**Instructions to follow:**
Using "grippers" as the search string, find the matching lines below and copy them.

**Given data:**
---

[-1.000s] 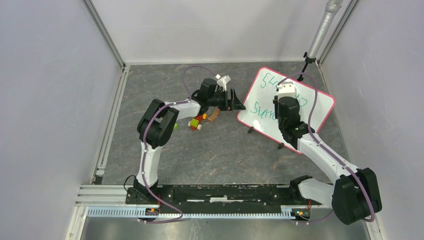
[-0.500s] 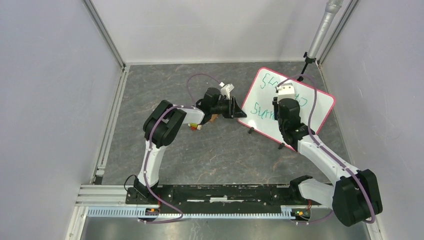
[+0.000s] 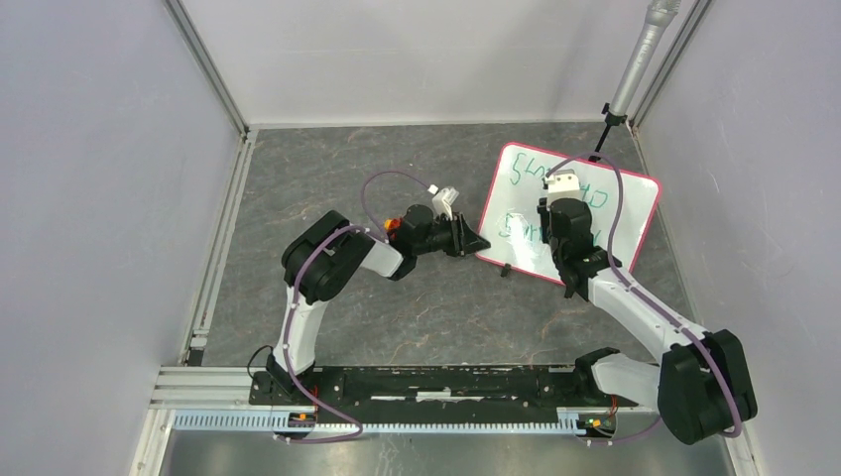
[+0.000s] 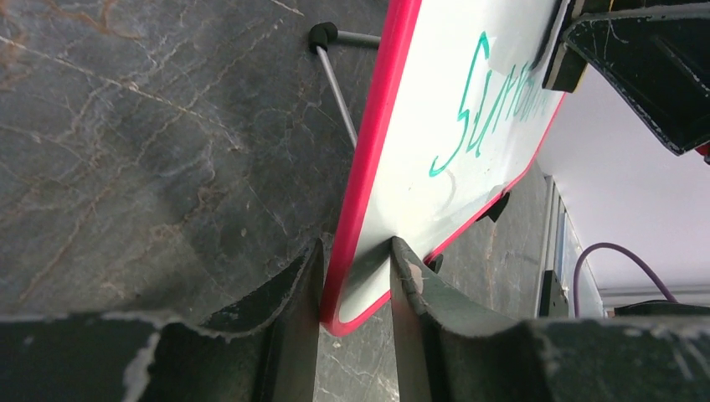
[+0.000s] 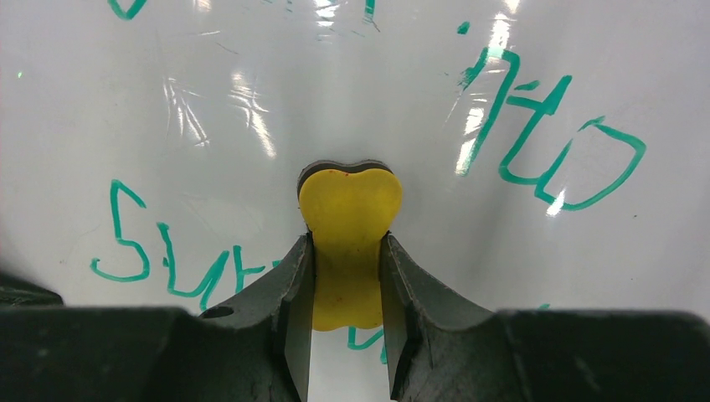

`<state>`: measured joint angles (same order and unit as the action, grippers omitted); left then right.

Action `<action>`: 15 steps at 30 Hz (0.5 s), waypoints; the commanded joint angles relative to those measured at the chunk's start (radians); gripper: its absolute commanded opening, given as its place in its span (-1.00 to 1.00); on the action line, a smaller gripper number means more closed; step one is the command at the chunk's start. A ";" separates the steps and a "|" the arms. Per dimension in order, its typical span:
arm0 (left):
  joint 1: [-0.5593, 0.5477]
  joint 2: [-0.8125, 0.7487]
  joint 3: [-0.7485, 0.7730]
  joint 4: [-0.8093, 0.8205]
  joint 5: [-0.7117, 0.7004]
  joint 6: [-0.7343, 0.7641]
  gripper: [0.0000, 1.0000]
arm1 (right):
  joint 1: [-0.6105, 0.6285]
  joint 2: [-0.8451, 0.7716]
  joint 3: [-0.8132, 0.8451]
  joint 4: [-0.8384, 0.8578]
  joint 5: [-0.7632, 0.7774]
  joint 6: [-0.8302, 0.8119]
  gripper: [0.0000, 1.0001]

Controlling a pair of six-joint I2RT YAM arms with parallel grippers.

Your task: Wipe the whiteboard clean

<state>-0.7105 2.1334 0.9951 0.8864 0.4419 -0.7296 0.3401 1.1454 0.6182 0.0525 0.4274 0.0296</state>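
Observation:
The whiteboard (image 3: pixel 595 213), white with a pink-red frame and green writing, stands tilted on its small black feet at the right of the floor. My left gripper (image 3: pixel 476 242) is shut on its lower left corner; in the left wrist view the gripper (image 4: pixel 355 251) has one finger on the red frame and the other on the white face (image 4: pixel 444 109). My right gripper (image 3: pixel 557 220) hangs over the board's middle. In the right wrist view it (image 5: pixel 347 241) is shut on a yellow eraser (image 5: pixel 350 205) pressed against the written face (image 5: pixel 251 92).
A small orange and red toy (image 3: pixel 395 223) lies just behind my left wrist. A metal pole (image 3: pixel 635 59) rises at the back right corner. Grey walls close in the dark marble floor (image 3: pixel 327 188). The board's wire leg and foot (image 4: pixel 321 35) stand on the floor behind it.
My left gripper moved nearer and lower to the board's left corner and closed on it. The board turned slightly with it. My right gripper stayed shut on the eraser over the board.

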 commanded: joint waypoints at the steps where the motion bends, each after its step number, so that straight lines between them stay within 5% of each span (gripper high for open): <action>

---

**Exercise answer:**
`<state>`: measured joint angles (same order and unit as the action, grippers omitted); left then right.
Controlling a pair of six-joint I2RT YAM arms with parallel grippers.

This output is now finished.